About The Running Man
“The Running Man” was written by Steve MacManus and excellently drawn by French artist Horacio Lalia, with the exception of a single episode on the 15th of May, which was handled by Mike White. It told the story of a British athlete set up by the mafia to take the rap for crimes which he did not commit.
Unfortunately it never proved to be popular, except with committed readers, much to the annoyance of Pat Mills who thought the story deserved much better. Readers were put off by the fact that Carter was running away from his problems rather than facing them, although this overlooked the point that all the while he was heading towards a final and fatal confrontation.
“The Running Man” is the unusual story of a British athlete, Mike Carter, who is framed by the mafia to take the fall for bed-ridden Don Scarlatti’s deranged cop-killer son, Vito. Thanks to a booby-trap which severely burns him, Carter is set up in a fake hospital where the surgeons alter his appearance to closely resemble Vito. Carter discovers that he has been surgically altered, escapes the hospital and tries to flag down the police, only for them to begin shooting at him. Confused, Carter runs and eventually finds out why he is targeted by the cops. His only chance to clear himself is to track down Vito and prove his innocence by bringing him in. This isn’t easy, the cops have a shoot-to-kill mentality where Vito is concerned. The mafia are also hunting Carter, because if the cops think Vito is dead, they won’t be looking for the real thing.
Carter finds himself running away from the mob and the cops, whilst running towards his nemesis. Along the way he is tailed, and very nearly killed on more than one occasion, by mad hitman Crazy Luigi, who uses a beloved axe as his weapon of choice. Carter gets involved in gambling, crime, accidents, American football, movies, devil worship and other adventures. He loses his memory, and on many occasions nearly loses his life, until eventually he reaches San Francisco, and Vito’s hideout.
The climax is clever, with an enraged and drooling Luigi having to choose between killing Carter and Vito, unsure as to which man is really the Don’s son. Carter draws on Luigi’s obsession with the axe, which Carter previously smashed in a confrontation, to tip Luigi over the edge. Pointing to Vito, he tells him to look at his face, the face of Carter, the man who broke his axe. Luigi duly buries his axe in Vito’s head before cops arrive.
Unfortunately Luigi then decides to settle an old score with the Don by killing ‘Vito’ as well. The cops burst in, and Luigi runs, but is killed by a street car.
After explaining the whole story, Carter is cleared, and as he begins the flight home it in insinuated that either the Don will die on hearing the news of Vito’s death, or track Carter down to avenge him.
Carter was a British athlete visiting New York to run in the 5000 metres event at Yankee Stadium. A mobster saw Carter’s resemblance to cop killer Vito Scarlatti and an ‘accident’ was arranged. Carter woke in a fake hospital, surgically altered to resemble Vito.
From this point he was on the run, trying to escape from the police who were trying to kill him, and the mob, who had the same idea. Carter fled across America, knowing that Vito was hiding out in San Francisco, waiting until Carter’s head was presented to the police.

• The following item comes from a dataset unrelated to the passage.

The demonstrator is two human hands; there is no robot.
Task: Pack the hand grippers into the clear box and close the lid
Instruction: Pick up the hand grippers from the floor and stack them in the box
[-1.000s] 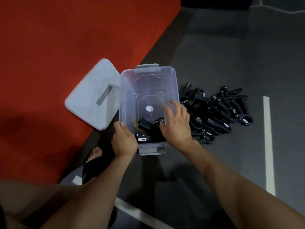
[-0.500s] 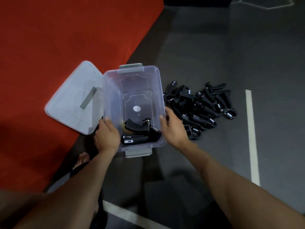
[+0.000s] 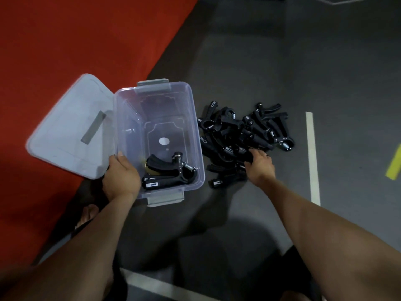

After many incidents, he eventually faced Vito in a stand off with Crazy Luigi, knowing that one of them wasn’t going to come out of the whole thing alive.
Renegade son of mafia boss Don Scarlatti, Vito suffered ‘brainstorms’ that sent him into a homicidal rage. Vito was wanted for the murder of five cops, all of whom died whilst Vito was involved in petty crimes he need not have committed. The Don hid Vito, knowing that the only way his son would survive was if the cops thought he was already dead. Vito was eventually tracked down at the end of Carter’s chase, and met an end befitting his homicidal ways.
The Don was an old, frail man who lived only as long as his son was there for him. Were Vito not the man he was, the Don would have had him executed for his crimes. Knowing Vito was public enemy number one, he arranged for a look-alike to take the fall for Vito, setting up Carter’s accident and organising the cross-country hunt for him.
The Don sent Crazy Luigi to bring back Carter’s head, to be given as evidence to the police.
Top mafia hit man and homicidal axe wielding maniac, Crazy Luigi hunted Carter across America, coming face to face with him on many occasions but never fulfilling his mission. Carter struck at Luigi where it hurt, destroying his beloved axe.
It was this deed that eventually saved Carter’s life as he faced off against Luigi and Vito. Luigi lashed out in fury at the face of the man who broke the axe, but as both Vito and Carter look the same, it isn’t the man who did the deed that took the fall.
Chicago Joe is a smalltime mobster who cheated to avoid losing a pool game against Carter. Once Joe realised Carter had no money to bet, revenge was on the cards, but the intervention of Big Chuck saved Carter’s life.
Big Chuck, a slaughterhouse boss who saved Carter from a fatal beating at the hands of Chicago Joe. This prompted a later battle in Chuck’s slaughterhouse, where Carter risked capture by the police to save Chuck’s life in return.